Je crus prudent de ne pas répondre à cette nouvelle demande du Zarugate par un refus. Le monte allait d’ailleurs me débarrasser pour quelque temps d’une compagnie qui me devenait importune. Je glissai donc quelques piastres dans la main de Perico. Presque au même instant minuit sonna. Un des assistans se leva et s’écria d’une voix solennelle :

— C’est l’heure des ames en peine, prions !
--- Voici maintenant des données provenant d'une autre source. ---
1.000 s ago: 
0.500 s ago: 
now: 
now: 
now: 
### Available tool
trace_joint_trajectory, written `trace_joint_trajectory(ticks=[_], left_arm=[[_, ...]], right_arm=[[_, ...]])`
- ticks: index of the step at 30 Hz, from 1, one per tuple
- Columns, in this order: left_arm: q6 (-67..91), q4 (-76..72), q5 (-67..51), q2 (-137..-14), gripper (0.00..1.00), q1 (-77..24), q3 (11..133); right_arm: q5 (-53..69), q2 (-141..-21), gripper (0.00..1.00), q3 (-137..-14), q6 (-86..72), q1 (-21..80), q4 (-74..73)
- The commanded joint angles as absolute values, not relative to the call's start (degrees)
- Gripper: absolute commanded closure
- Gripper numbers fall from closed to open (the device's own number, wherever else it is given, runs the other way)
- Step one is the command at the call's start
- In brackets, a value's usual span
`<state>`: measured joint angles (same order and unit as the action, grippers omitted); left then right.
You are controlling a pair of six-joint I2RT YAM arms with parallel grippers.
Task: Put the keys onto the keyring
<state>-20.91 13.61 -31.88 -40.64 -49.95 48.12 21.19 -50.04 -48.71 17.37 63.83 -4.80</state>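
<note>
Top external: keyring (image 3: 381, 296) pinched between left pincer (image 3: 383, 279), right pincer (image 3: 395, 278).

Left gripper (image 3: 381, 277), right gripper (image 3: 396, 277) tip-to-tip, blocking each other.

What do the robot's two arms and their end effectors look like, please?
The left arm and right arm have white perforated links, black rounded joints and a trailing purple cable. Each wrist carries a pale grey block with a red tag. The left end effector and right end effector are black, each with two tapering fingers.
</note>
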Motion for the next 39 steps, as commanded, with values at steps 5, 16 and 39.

Les joueurs se levèrent, les divertissemens furent suspendus, et tous les assistans s’agenouillèrent gravement. La prière commença à haute voix, interrompue par les répons à intervalles égaux, et pour la première fois on parut se souvenir du but de la réunion. Qu’on imagine ces convives aux yeux éteints par l’ivresse, ces femmes presque nues, réunis autour d’un cadavre couronné de fleurs ; qu’on fasse planer sur cette foule agenouillée les vapeurs d’une atmosphère épaisse, où des miasmes putrides se mêlent aux exhalaisons des liqueurs fortes, et on aura une idée de l’étrange, de l’horrible scène à laquelle j’étais forcé d’assister.

Les prières finies, les jeux recommencèrent de nouveau, mais avec moins d’ardeur. Il y a toujours, dans les réunions nocturnes, un moment de malaise où le plaisir, lutte avec le sommeil ; mais, ce moment franchi, la joie devient plus bruyante et prend l’aspect d’une sorte de délire, de frénésie. C’est l’heure de l’orgie : ce moment allait arriver.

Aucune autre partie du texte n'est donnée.